Among the medical professionals on the trip was pediatric neurosurgeon Manish N. Shah, M.D., who received the 2017 Young Neurosurgeons Committee Public Service Citation from the American Association of Neurological Surgeons on April 25. The citation honors the extraordinary efforts of a young neurosurgeon who, outside the traditional art and science of neurosurgery, has served the public in a way that brings greater benefit to mankind and honor to the specialty.

A Fifth Trip

This year’s mission to Haiti was Dr. Shah’s fifth. He made his first trip in 2011 as a senior resident at Washington University School of Medicine, accompanying his mentor, David Limbrick, M.D., the 2012 recipient of the AANS Young Neurosurgeons Committee Public Service Citation. He returned twice in 2014 and again in 2015.

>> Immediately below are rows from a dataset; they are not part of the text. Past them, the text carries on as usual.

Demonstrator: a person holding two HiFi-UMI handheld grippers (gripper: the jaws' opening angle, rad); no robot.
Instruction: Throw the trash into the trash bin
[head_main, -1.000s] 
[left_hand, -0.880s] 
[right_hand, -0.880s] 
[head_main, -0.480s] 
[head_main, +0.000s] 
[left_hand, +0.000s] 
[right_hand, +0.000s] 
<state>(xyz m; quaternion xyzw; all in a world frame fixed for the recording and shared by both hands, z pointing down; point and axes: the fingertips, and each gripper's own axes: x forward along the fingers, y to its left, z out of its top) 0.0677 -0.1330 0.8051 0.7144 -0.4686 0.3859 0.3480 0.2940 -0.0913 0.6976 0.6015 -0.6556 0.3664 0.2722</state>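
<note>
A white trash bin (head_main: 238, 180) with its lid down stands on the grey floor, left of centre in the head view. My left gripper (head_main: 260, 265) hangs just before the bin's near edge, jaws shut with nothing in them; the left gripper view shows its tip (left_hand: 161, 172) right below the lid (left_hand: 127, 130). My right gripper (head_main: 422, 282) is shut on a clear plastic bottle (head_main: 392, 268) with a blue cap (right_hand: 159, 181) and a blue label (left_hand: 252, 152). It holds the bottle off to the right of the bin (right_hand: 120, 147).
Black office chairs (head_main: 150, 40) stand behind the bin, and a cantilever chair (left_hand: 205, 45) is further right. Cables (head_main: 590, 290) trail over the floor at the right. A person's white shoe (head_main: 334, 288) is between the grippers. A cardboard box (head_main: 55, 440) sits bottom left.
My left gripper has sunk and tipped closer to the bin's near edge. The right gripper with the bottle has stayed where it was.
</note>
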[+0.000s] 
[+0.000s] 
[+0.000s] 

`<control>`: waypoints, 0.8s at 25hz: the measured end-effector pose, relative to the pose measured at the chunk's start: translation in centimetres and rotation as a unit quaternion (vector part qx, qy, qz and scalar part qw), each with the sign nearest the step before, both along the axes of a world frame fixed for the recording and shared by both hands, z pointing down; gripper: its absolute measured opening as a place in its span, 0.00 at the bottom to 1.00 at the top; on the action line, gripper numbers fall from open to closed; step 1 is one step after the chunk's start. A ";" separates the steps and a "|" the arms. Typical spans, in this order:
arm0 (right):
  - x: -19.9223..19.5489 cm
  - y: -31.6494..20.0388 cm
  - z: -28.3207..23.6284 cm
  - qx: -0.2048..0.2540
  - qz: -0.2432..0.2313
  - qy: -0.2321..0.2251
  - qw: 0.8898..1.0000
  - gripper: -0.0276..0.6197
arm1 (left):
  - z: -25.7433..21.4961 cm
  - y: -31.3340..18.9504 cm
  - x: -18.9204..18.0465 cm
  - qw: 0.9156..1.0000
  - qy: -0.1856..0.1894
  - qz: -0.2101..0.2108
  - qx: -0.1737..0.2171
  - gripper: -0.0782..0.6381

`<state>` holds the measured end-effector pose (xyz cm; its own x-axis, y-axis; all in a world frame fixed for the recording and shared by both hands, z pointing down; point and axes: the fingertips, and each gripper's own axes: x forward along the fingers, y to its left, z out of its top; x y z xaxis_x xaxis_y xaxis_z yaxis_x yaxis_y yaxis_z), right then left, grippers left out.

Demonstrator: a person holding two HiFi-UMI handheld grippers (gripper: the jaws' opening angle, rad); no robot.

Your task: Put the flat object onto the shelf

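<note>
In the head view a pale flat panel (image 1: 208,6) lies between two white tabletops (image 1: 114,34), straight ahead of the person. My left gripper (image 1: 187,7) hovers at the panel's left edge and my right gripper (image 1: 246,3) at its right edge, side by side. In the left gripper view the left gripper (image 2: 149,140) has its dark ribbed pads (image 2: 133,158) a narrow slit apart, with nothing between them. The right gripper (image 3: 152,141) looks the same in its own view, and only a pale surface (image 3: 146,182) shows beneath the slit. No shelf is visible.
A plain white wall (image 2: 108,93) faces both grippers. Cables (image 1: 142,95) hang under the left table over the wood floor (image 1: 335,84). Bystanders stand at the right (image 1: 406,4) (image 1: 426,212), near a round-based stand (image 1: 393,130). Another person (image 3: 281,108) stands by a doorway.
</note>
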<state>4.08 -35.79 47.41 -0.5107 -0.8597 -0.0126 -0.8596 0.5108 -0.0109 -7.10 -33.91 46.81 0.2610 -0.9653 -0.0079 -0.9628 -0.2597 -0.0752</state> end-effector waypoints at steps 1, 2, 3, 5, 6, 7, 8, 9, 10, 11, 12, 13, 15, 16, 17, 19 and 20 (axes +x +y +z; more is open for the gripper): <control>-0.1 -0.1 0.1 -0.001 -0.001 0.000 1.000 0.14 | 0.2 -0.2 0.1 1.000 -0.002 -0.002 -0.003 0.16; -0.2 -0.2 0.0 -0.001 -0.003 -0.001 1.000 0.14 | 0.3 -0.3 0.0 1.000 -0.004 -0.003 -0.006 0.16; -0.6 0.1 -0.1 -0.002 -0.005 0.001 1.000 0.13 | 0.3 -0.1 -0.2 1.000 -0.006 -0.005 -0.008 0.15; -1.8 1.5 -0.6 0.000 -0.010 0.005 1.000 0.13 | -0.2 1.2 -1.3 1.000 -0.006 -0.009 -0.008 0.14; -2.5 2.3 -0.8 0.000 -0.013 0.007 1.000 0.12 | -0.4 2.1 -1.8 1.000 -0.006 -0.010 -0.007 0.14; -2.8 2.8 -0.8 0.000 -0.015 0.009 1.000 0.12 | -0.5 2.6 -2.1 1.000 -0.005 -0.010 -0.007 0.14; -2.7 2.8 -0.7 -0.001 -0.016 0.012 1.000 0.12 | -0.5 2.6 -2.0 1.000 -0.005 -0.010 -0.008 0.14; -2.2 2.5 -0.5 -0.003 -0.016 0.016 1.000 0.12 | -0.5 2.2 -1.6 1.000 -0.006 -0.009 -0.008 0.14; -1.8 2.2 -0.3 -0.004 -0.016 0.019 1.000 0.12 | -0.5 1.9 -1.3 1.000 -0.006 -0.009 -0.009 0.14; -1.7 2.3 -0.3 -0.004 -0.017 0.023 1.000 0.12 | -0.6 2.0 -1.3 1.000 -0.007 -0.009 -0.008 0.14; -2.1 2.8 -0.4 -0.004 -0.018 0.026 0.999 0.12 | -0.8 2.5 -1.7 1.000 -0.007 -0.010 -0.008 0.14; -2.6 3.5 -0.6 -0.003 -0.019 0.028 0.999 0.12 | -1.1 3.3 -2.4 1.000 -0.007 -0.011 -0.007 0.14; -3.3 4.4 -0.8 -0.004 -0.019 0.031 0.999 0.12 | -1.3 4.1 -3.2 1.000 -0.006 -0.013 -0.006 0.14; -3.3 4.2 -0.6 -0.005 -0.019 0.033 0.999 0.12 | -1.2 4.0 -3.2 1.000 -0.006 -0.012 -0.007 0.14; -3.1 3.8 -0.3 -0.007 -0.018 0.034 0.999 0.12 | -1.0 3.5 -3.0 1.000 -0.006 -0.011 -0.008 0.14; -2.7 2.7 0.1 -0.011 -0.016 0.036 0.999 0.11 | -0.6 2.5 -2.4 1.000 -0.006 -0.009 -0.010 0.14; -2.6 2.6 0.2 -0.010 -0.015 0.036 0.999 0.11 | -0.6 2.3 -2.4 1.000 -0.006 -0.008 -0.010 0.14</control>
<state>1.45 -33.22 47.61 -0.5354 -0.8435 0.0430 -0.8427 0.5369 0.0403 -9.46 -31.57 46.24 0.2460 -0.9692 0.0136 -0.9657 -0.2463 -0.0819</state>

“It’s such a privilege to provide care for the children of Haiti and it’s incredibly meaningful to receive recognition from my peers for the work we do,” says Dr. Shah, who is the Director of Pediatric Spasticity and Epilepsy Surgery.

“Knowing that Dr. Limbrick also received the award makes me feel that I’m on the right track with my career, helping children with hydrocephalus in Houston and in Haiti.”

In addition to Katrina Meshell, RN, and Dr. Shah, the team included David Sandberg, M.D., FAANS, FACS, FAAP, director of pediatric neurosurgery at Children’s Memorial Hermann Hospital and Mischer Neuroscience Institute, who holds the Dr. Marnie Rose Professorship in Pediatric Neurosurgery at UTHealth; anesthesiologist Maria Matuszczak, M.D., professor and director of pediatric anesthesia at McGovern Medical School; Ranu Jain, M.D., associate professor of anesthesiology; neurosurgery residents Dan Monsivais, M.D., and Jessica Stark, M.D.; anesthesiology resident Shirley Cruz Beltran, M.D.; and nurses Linda Mobley, RN, Jenna Tally, RN, and Jenny Ermis, RN.

Filling a Massive Need

“Because Haiti has no formally trained pediatric neurosurgeons, we help provide pediatric neurosurgical care, rotating with other physician groups who collaborate with Project Medishare so that the hospital has pediatric neurosurgery coverage as often as possible,” Dr. Sandberg says. “Our team works very hard for five days. We prepare for the trip together and bring in all our own surgical supplies and equipment. To do eight surgeries in a day you have to be incredibly efficient. Everyone pitches in and does whatever is needed to help these kids. It’s always a very rewarding experience.”

Dr. Sandberg ORWhile in Haiti, Dr. Sandberg and Dr. Shah worked with Yudy Lafortune, M.D., a Haitian-trained general surgeon at Hospital Bernard Mevs who is learning to perform basic neurosurgical procedures with John Ragheb, M.D., at Miami Children’s Hospital. “Yudy is a good surgeon and a good doctor,” Dr. Shah says. “We hope eventually to be able to train others in a long-term effort to improve pediatric neurosurgical care in Haiti. These kids have a tremendous need. Many have very large heads – something we don’t see in the United States because we treat hydrocephalus much earlier. If untreated, the condition leads to languishment and death after years of extreme challenges in their care. By treating these children, we massively improve the quality of life of the child and family.”

Dr. Matuszczak, who has participated in many medical missions and is fluent in French, helped with translation. “We manage difficult cases we normally don’t see in the western world, and yet our team works together as if we do this every day. For me, it’s always about making sure the anesthesia is as safe as we provide at home. Making all the right decisions for the treatment of these critically ill children takes incredible teamwork from all sides.”

Katrina Meshell has been making the Haiti trip since Dr. Sandberg first invited her four years ago. “It’s humbling and rewarding, and a real eye-opener that makes me appreciate everything we have here in Houston. The kids are very malnourished and their families are so grateful. It’s so much work, but I haven’t been able to walk away. It’s something I want to do and need to do. I plan to go back.”